I hugged her, told her I loved her, and thanked her for all the years of joy and love she gave my sister and me when we would spend weeks with her in Montreal, Canada every summer. Those memories from my childhood were the most fun I will ever remember. And then I left.

My father and I didn’t sleep very well that night. The following day, as I stood there beside her bed, I asked my dad if I could be alone with her for just a minute. Granting my wish, he left the room.

I stroked my grandmother’s hand and whispered, “Grandma, I know you can hear me. I know you are here. I feel you, I sense you. It’s okay. Let go, Grandma, let go. Dad will be okay. I will be okay. Thank you for everything.”

As tears streamed down my cheeks and I tried desperately to remain strong, I realized that not only was I losing my grandma, I was losing one of my best friends.

The room was silent, save for the synthetic breath of the machines. I looked around, up toward the ceiling, and stifled my emotions as best I could. I leaned over, kissed my grandma on the cheek and said, “Grandma, It’s okay. Let go. But before you do, give me a sign that you can hear me so I know you will be okay.”

Hearing nothing, I leaned back and stood up, and as I looked down at her fading and near lifeless body, a sharp sound blared from a machine and my grandma’s body sprang upright toward me. Her eyes opened up as wide as could be, her mouth opening in a deep loud inhale, and she looked at me, raising her right arm toward my chest, our eyes locked in an almost soul to soul bond. I jumped back, startled, but also transfixed as she exhaled and fell back down to the hospital bed, eyes closed and lifeless once again. I screamed for the nurse. Instantly, my dad and the nurse raced in.

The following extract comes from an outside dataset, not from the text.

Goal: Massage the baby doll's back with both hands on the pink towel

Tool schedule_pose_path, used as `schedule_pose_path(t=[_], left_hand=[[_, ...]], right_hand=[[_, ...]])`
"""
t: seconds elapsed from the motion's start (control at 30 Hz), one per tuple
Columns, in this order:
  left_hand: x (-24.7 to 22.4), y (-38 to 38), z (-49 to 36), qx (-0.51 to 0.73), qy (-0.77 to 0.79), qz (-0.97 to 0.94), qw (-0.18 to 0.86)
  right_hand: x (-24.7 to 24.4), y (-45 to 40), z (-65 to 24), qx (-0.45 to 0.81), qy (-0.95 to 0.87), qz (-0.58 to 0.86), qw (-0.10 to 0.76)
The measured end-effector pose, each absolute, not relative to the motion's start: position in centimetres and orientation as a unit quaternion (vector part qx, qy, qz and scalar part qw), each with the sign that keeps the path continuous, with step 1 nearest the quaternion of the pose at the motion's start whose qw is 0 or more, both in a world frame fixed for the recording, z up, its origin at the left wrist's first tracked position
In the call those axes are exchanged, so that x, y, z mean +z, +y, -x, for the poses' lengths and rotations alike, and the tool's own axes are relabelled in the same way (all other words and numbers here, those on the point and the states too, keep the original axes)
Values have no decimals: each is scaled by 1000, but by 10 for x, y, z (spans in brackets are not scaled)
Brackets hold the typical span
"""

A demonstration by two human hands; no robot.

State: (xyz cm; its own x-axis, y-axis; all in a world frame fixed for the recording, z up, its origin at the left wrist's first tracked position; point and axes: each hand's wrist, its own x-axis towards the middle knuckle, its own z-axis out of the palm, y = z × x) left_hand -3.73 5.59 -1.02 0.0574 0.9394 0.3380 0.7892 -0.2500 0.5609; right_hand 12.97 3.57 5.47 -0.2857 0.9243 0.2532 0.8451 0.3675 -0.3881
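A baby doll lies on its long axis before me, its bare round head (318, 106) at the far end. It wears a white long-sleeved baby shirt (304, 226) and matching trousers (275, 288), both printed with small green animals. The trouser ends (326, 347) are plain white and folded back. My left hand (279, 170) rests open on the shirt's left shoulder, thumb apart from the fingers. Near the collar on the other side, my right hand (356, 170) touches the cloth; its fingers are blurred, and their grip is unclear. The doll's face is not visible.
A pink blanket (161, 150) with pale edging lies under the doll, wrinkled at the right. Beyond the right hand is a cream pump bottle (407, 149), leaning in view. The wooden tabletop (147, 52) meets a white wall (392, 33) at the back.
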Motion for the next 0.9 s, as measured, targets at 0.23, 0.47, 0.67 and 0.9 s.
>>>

“She opened her eyes and reached for me,” I yelled. “She inhaled. Inhaled, Dad!”

“Impossible,” the nurse said, as she checked all the vitals, rushing around the room looking for signs of life.

“You must have imagined it, Son,” my dad said.

“No, Dad, she reached for me. She opened her eyes and looked right at me, as if giving me a sign.”

“Son, please. You must have imagined it. The doctors said she is brain dead. Tell my son,” he pleaded with the nurse.

“I’m not sure,” the nurse said. “You must have imagined it or maybe the body had a spasm or.”

But I had stopped listening. I turned and walked out. I knew what I saw and I knew what it meant. It wasn’t meant for them. It was meant for me. My grandma gave me the sign I needed.

My dad took me to the airport and I spent the entire time thinking about that last moment with my grandma. She heard me. My grandma heard me. It was her time.

Later, as I opened the door to my house, I heard the phone ringing. I dropped my keys and suitcase and ran to the phone. My father was on the other end.

“Son? Grandma passed away. They just took her off the machines and I thought I would call to let you know. You don’t need to fly back for the funeral if you don’t want to. I will take care of everything.”

As I hung up, I got on my knees and cried one last time but, deep down, I know that with that last impossible breath, that no matter where she is now, no matter what she may be doing, she let me know that she was truly going home. Little did I know that years later she would make her presence known again when I would need it most.

For the past thirty years, I have looked at life from many different angles and experiences and realized many wonderful things about life after death. Sometimes, we become selfish and want people to live and remain with us because we will miss them, because we wonder how we will get on without them, forgetting and not understanding that we are all here for a reason and for only a very short time. When our time is up, we have to move on and venture home to a better place where all things we have forgotten become known to us once again. The greatest gift we can give someone is love, allowing them to be who they are and allowing them to move on. For when we hold someone back, it is not in their best interest but for our own selfish reasons. Sometimes, the most loving thing we can do is just let go and let them be free. Then and only then will they be at peace, and in a way, so will we.